I looked a the 19.6 mangroves and there not near as nice as the mhx, and mhx is 21ft. Which is nice when poling over a distance to have a extra 1.6 ft per shove. It also was free delivery.


----------



## georgiadrifter

grovesnatcher said:


> I looked a the mangroves and there not near as nice as the mhx


The MHX video on the Mudhole.com website is pretty informative.


----------



## Gervais

georgiadrifter said:


> I’m in the market for a pushpole as well. A quick check with the Googler turn up this as a rough price comparison:
> 
> *** as the length increases so does the price***
> 
> 
> Carbon Marine push pole - *Prices* start at $349 for a 19'6" foot *Carbon Marine* Mangrove with free delivery to anywhere in the State of Florida.
> 
> Moonlighter - prices start at $610 for carbon, $239 for fiberglass
> 
> Stiffy modular - 7’ section for $295
> 
> Mud hole carbon - $399


The MHX looks like a sweet deal. Anyone looking at the moonlighter, I would call a dealer for a price for sure. I did not pay nearly that much for my 20’ carbon but I also bought a boat at the same time.


----------



## flyclimber

I paid around that price for my 18' Moonlighter. Feels good in hand, I have push around the GLR3 around 20 ft which accidentally got turned into 2 10 footers, It was awesome before it got broke!

I do need a longer 20+ for this upcoming season though!


----------



## J-Dad

grovesnatcher said:


> #Update
> I used it for the 1st time today and it’s better than I thought it would be, light and stiff and I’d recommend it 100% and it was very easy to put together at 1/2 the price!

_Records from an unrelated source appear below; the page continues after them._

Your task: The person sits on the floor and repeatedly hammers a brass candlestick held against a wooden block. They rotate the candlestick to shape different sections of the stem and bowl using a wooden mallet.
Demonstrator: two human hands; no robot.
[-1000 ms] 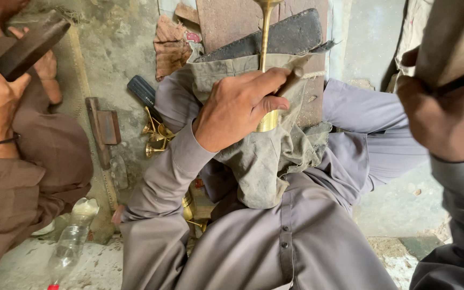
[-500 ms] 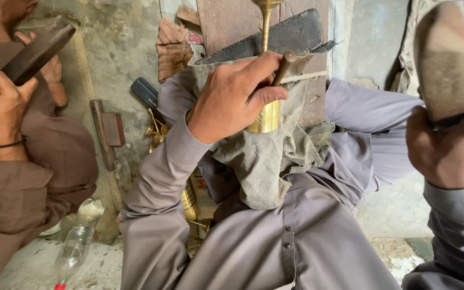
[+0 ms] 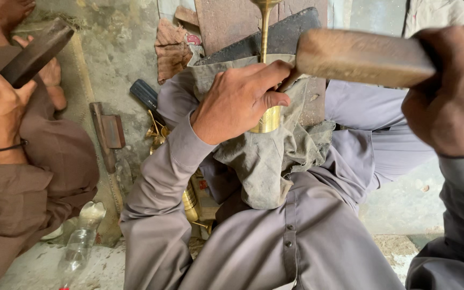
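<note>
1. The brass piece [image 3: 267,80] is standing upright in your lap, propped against the dark slab [image 3: 291,37] behind it, with its flared lower end sitting on the grey-green cloth [image 3: 264,161] that's draping over your knees.
2. Your left hand [image 3: 240,102] is wrapping around the brass piece about halfway down, fingers curled tight over the thin stem where it's widening out. There's a slim tool poking out from under those fingers toward the right, but I can't tell what kind.
3. Your right hand [image 3: 449,96] is clenching a wooden mallet [image 3: 363,58], and you're holding it up to the right of the brass piece, the blunt end nearly touching your left fingers.
4. Left of the brass piece, down on the floor, more brass parts [image 3: 159,134] are piling up beside your left sleeve, with a dark-handled tool [image 3: 146,95] lying just above them.
5. Further left of that, a hammer [image 3: 108,134] is resting on the concrete floor [image 3: 114,53].
6. Way off to the left, another person in brown is sitting, their hand [image 3: 1,107] gripping a dark flat block [image 3: 36,53].
7. Below the hammer, a clear plastic bottle [image 3: 79,241] is lying on the ground.
</note>
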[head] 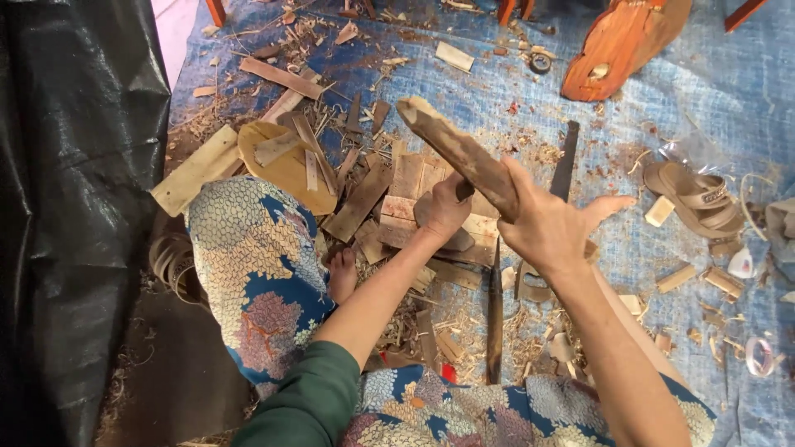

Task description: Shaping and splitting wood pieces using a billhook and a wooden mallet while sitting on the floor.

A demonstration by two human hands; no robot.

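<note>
- Head view: one rough brown wooden club (460, 153), raised above blue tarp (704, 91); right hand (551, 228) grip clamped on it.
- Left hand (443, 211) grip closed on one dark handle (464, 190).
- Two tan sandals (696, 197), far right.

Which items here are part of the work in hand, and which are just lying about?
In use:
- wooden club, gripped by the right hand
- flat wood piece under the left hand
- long dark blade lying close by

Lying about:
- pair of sandals
- orange carved wooden body
- oval wooden board
- tape roll
- wood offcuts
</note>
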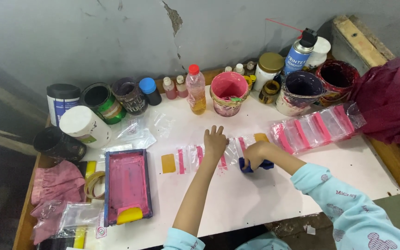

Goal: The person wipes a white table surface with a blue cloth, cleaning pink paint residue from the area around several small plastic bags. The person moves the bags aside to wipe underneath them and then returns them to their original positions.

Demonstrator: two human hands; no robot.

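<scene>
My left hand (215, 141) lies flat, fingers spread, on a row of clear plastic bags with pink strips (199, 155) in the middle of the white table (255, 194). Right beside it my right hand (254, 154) is closed around a dark blue cloth (255, 165) and presses it down on the bags. A yellow patch (168, 163) lies at the left end of the row, another yellow patch (261, 137) just behind my right hand. Both arms wear light blue sleeves.
A pink-inked screen frame (127, 185) with a yellow squeegee (129, 215) sits at left. A stack of pink-striped bags (315, 127) lies at right. Paint pots, bottles, a spray can (297, 54) and a pink bucket (228, 92) line the back wall. Rags lie at both sides.
</scene>
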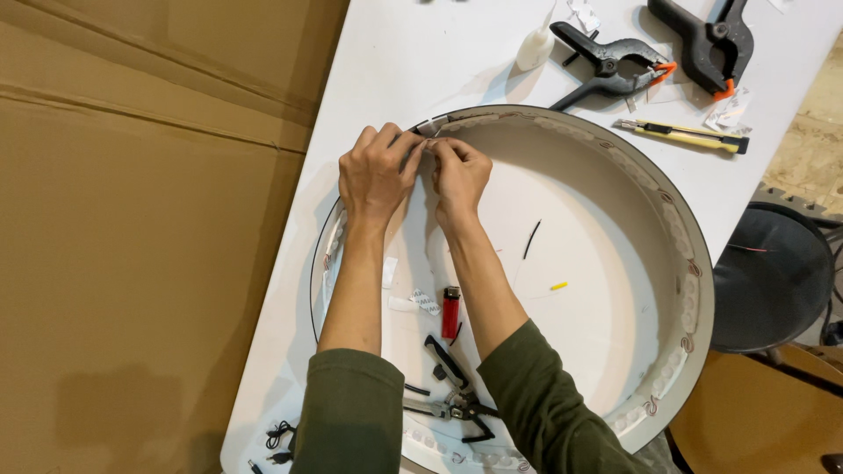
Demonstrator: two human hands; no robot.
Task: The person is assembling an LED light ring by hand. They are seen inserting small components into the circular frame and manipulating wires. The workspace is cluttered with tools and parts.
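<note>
Both forearms in olive-green sleeves reach forward, side by side. The left hand [376, 171] and right hand [458, 175] meet fingertip to fingertip, fingers curled and pinching together.

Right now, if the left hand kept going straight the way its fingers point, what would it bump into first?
The left hand points up and right, toward the right hand, whose fingertips it already meets at the round frame's rim. So it would press into that hand first, then probably the rim; depth is hard to judge.
</note>
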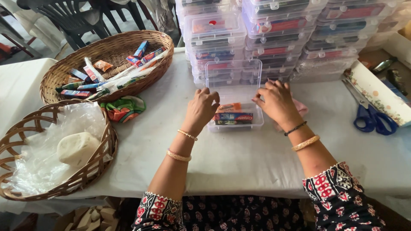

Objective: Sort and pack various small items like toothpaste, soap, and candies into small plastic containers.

X2 on the MHX. I've had one for approximately 5 years now, and like Grovesnatcher says its light, strong, and about half the cost of other all graphite poles.


----------



## RC Sanders

SomaliPirate said:


> Just a thought: You could pick up a Stiffy glass pole for next to nothing. It's heavy and whippy, but it's completely indestructible, which means you wouldn't be breaking a more expensive pole while you're getting used to using it. When you want to upgrade, you can either sell it, or use it to knock fruit out of trees, bicycle jousting, etc.


“Bicycle jousting” that’s pretty damn funny!


----------



## flyclimber

Manatee spear? Bike jousting is incredible!


----------



## jay.bush1434

If you plan on doing any real poling, don't get a fiberglass pole. They are so heavy they will wear you out. With the exception of the really high end lightweight high modulus carbon poles, they are all pretty tough. Don't go banging them around or bouncing your boat off of it, but they can take a lot more than you might think. Get a good carbon pole and just go out and push your boat around.


----------



## Snoball

Joe at carbon marine is awesome along with having nice poles. Broke mine on Thursday in Crystal River, thought I would be screwed for a week before able to get something. He delivered a new 24 foot GLR3 next day! Highly recommend Carbon Marine for customer service.


----------



## Drifter

Im using a 20ft Stiffy one piece cost 600 bucks. Seems to get the job done, the cheap fiberglass ones weigh SO MUCH MORE


----------



## Backcountry 16

I have a Biscayne bay and it's a good light strong pole. And for staking out if you put the pole in at an angle you are far less likely to snap it. Most failure is due to user error.


----------



## saltydg0089

Can anyone compare the MHX to a Stiffy Hybrid. I've owned several Hybrids. Will the MHX be lighter or stiffer?


----------